Salim Abubakar

Personal information
- Date of birth: 6 April 2003 (age 23)
- Place of birth: Accra, Ghana
- Height: 1.85 m (6 ft 1 in)
- Position: Midfielder

Team information
- Current team: Skënderbeu

Youth career
- EurAfrica
- 2019–2021: Sassuolo

Senior career*
- Years: Team / Apps / (Gls)
- 2021–2025: Sassuolo / 0 / (0)
- 2024–2025: → Pergolettese (loan) / 18 / (0)
- 2025–: Skënderbeu / 30 / (1)

International career^{‡}
- 2023–: Niger U23 / 1 / (0)
- 2023–: Niger / 5 / (0)

= Salim Abubakar =

Nigerien footballer

Salim Abubakar (born 6 April 2003) is a professional footballer who plays as a midfielder for Albanian club Skënderbeu. Born in Ghana, he plays for the Niger national team.

==Career==
Abubakar arrived in Italy in 2019 during the COVID-19 pandemic where he joined the youth academy of Sassuolo. On 1 September 2021, he extended his professional contract with Sassuolo until 2026. He made 4 appearances on the bench for the senior team in 2022.
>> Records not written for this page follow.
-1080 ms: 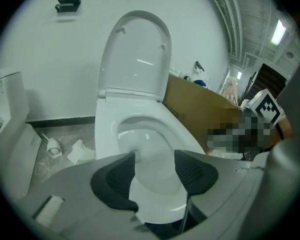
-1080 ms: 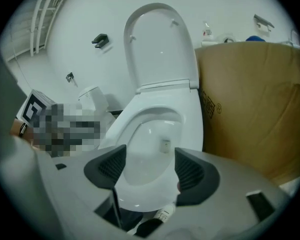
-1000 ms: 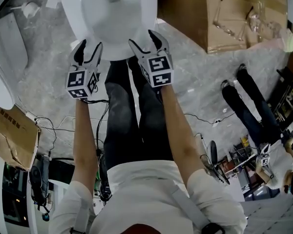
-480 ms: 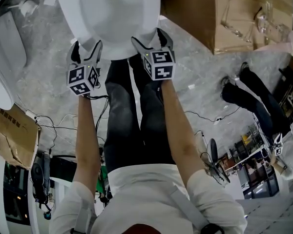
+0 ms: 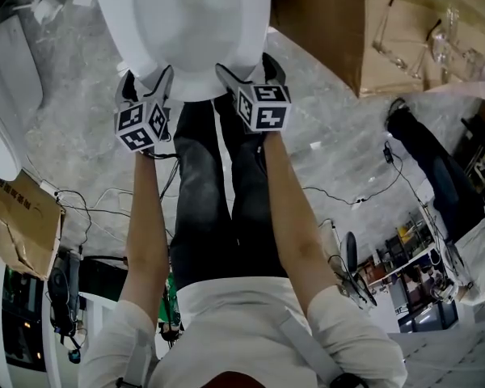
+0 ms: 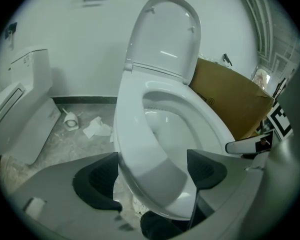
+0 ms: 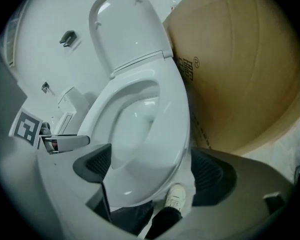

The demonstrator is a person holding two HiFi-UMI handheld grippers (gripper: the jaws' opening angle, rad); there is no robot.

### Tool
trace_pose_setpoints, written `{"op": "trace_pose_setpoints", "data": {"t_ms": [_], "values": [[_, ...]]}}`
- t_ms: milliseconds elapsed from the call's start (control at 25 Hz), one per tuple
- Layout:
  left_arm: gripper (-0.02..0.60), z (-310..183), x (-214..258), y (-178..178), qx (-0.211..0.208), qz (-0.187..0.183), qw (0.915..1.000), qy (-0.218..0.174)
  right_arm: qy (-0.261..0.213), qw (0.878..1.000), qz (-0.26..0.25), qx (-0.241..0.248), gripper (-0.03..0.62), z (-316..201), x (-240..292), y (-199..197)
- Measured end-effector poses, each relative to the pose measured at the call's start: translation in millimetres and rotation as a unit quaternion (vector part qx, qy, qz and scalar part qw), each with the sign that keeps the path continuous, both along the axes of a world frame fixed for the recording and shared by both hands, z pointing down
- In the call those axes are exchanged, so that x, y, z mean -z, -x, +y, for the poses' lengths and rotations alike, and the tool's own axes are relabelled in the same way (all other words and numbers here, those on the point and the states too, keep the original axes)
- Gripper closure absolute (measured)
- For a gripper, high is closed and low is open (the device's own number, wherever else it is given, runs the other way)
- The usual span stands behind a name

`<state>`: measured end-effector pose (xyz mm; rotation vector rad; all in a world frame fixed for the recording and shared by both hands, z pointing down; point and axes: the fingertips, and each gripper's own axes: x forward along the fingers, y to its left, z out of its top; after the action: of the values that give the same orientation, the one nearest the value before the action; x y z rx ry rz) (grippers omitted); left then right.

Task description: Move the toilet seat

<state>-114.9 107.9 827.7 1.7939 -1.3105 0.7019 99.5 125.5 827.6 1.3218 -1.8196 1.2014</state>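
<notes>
Jaws of my left gripper (image 6: 152, 159) and right gripper (image 7: 151, 156) are opening wide, each with the seat's (image 6: 135, 134) front rim between them, not gripped. Seat lies on the bowl (image 6: 162, 121); lid (image 6: 162, 39) stands upright behind it.

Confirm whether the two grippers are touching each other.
Apart. The head view shows the left gripper and right gripper at the front rim of the toilet seat with a plain gap between them. Both pairs of jaws are opening around that rim.
</notes>
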Motion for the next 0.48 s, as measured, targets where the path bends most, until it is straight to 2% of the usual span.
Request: {"op": "trace_pose_setpoints", "data": {"t_ms": [160, 360, 480], "values": [[0.169, 0, -5, 3, 0.006, -0.002, 1.0000, 0.004, 0.004, 1.000, -0.001, 0.003, 0.095, -3, -6, 3], [0.167, 3, -12, 5, 0.025, 0.020, 0.9994, 0.015, 0.012, 1.000, -0.004, 0.007, 0.095, -5, -14, 5], [0.169, 3, -11, 5, 0.024, 0.021, 0.9994, 0.015, 0.012, 1.000, -0.003, 0.007, 0.095, -6, -16, 6]]}}
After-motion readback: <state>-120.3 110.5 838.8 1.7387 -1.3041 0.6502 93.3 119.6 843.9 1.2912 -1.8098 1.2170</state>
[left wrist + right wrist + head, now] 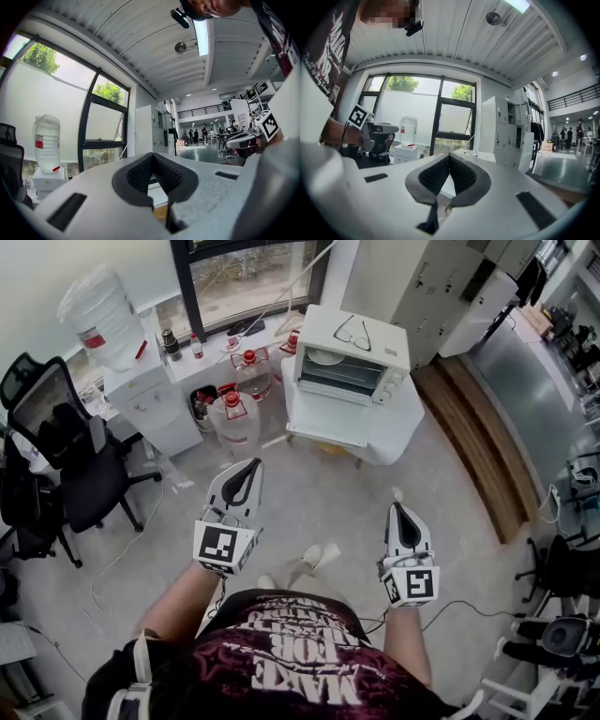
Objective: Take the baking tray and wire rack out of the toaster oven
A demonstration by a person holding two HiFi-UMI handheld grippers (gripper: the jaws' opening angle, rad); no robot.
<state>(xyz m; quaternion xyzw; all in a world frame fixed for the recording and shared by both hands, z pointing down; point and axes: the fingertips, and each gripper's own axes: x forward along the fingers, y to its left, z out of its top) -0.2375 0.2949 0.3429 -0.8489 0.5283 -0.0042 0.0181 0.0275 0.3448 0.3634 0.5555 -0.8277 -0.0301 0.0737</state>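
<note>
**Both hand-held grippers clenched and empty, well short of the toaster oven**

The toaster oven (352,360) stands on a low white desk (361,427) near the window (248,277), its glass door facing the person. The baking tray and wire rack cannot be told apart through the glass from the head view. A pair of glasses (352,332) lies on the oven's top.

The left hand-held gripper (246,470) is held level, its jaws closed tip to tip with nothing between them. The right hand-held gripper (397,512) is in the same condition: level, jaws together, empty. Both are well apart from the oven, above the grey floor (309,493) in front of the desk.

Surroundings:
- Two water jugs (234,413) with red caps stand on the floor just beside the desk's left corner.
- A water dispenser (141,395) carrying a large bottle (98,315) stands further left against the wall.
- Black office chairs (80,460) occupy the left side.
- A wooden strip (478,442) runs along the floor right of the desk.
- White cabinets (441,282) stand behind it.
- A thin cable (122,549) trails across the floor at the left.
</note>
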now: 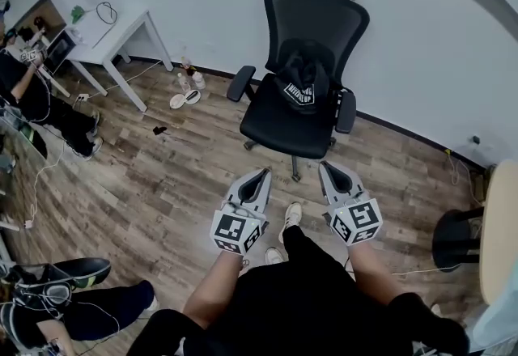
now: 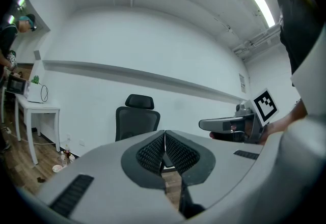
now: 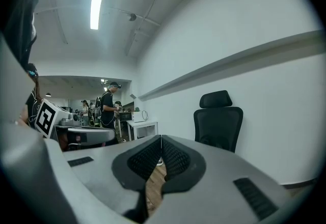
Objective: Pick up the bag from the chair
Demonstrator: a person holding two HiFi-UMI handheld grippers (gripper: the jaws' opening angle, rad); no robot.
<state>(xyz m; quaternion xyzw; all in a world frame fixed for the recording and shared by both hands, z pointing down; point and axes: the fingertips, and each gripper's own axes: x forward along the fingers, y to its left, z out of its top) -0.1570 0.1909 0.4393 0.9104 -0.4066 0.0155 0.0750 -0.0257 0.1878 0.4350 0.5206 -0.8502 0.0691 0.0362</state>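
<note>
Black office chair (image 1: 312, 31) dead ahead by the wall, and there's the black bag (image 1: 301, 83), slumped on the seat against the backrest. Left gripper (image 1: 263, 175) and right gripper (image 1: 326, 169) hover side by side short of it, jaws pressed together, both empty.

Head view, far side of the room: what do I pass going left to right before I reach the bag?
White table → floor clutter → chair, with the bag on its seat.
</note>
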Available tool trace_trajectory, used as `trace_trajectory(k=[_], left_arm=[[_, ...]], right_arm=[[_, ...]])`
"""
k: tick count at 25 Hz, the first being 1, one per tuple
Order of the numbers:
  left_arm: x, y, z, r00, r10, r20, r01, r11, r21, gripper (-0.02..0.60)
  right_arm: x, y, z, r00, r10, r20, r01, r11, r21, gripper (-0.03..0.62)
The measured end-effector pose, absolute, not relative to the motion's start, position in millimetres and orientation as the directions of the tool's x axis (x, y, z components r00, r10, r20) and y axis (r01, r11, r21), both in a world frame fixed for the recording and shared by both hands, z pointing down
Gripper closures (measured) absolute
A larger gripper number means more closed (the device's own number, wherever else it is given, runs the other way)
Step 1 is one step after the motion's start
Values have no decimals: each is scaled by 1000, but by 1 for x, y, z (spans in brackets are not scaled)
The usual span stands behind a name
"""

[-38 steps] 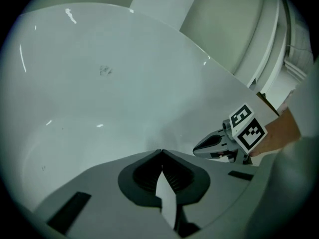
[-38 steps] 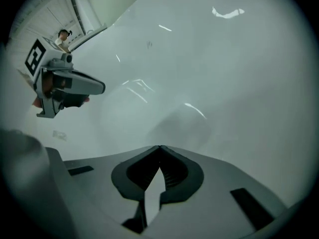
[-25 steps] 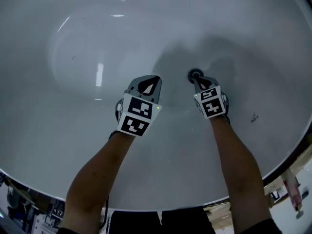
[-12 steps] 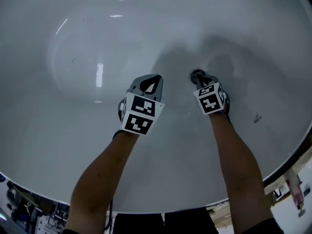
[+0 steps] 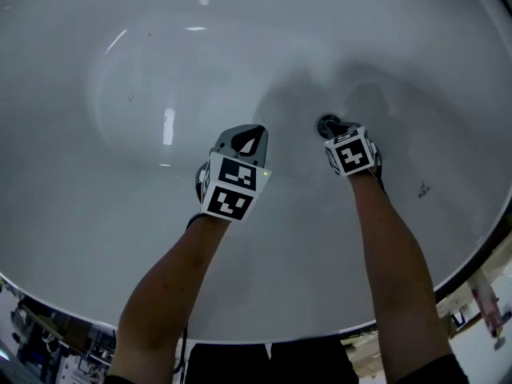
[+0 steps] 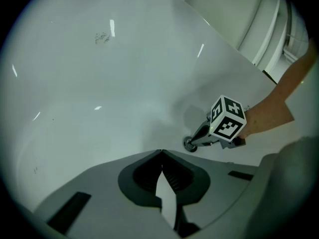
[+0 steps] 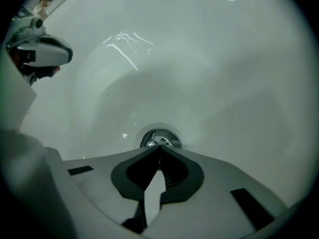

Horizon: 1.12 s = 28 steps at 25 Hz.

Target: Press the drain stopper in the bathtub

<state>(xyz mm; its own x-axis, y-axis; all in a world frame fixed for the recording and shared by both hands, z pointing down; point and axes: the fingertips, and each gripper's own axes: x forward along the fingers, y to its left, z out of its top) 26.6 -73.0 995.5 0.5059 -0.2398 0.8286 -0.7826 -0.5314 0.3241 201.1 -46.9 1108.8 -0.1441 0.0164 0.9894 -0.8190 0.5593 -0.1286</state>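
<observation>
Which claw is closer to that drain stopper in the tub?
The right. The right claw, tips together, sits right at the stopper, touching or nearly so. The left claw hangs off to the stopper's left over bare tub, well apart.

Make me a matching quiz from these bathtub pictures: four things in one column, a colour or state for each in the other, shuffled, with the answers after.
Column one
1. left tongs
2. right tongs
3. drain stopper
4. bathtub

Column two
A. round, shiny metal
B. white and glossy
C. shut and empty, tips right at the drain stopper
D. shut and empty, tips over bare tub surface

Pairs: 1-D, 2-C, 3-A, 4-B
</observation>
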Motion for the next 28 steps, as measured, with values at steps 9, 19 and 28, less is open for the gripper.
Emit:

On 30 August 2024, Abubakar was loaned to Pergolettese in Serie C.

In July 2025, Abubakar moved to Skënderbeu in Albania.

==International career==
Born in Ghana, Abubakar is of Nigerien descent. He was called up to the Niger U23s for the 2023 U-23 Africa Cup of Nations, making one appearance. In September 2023, he was called up to the senior Niger national team for 2023 Africa Cup of Nations qualification matches. He debuted in a 2–0 loss to Uganda on 7 September 2023.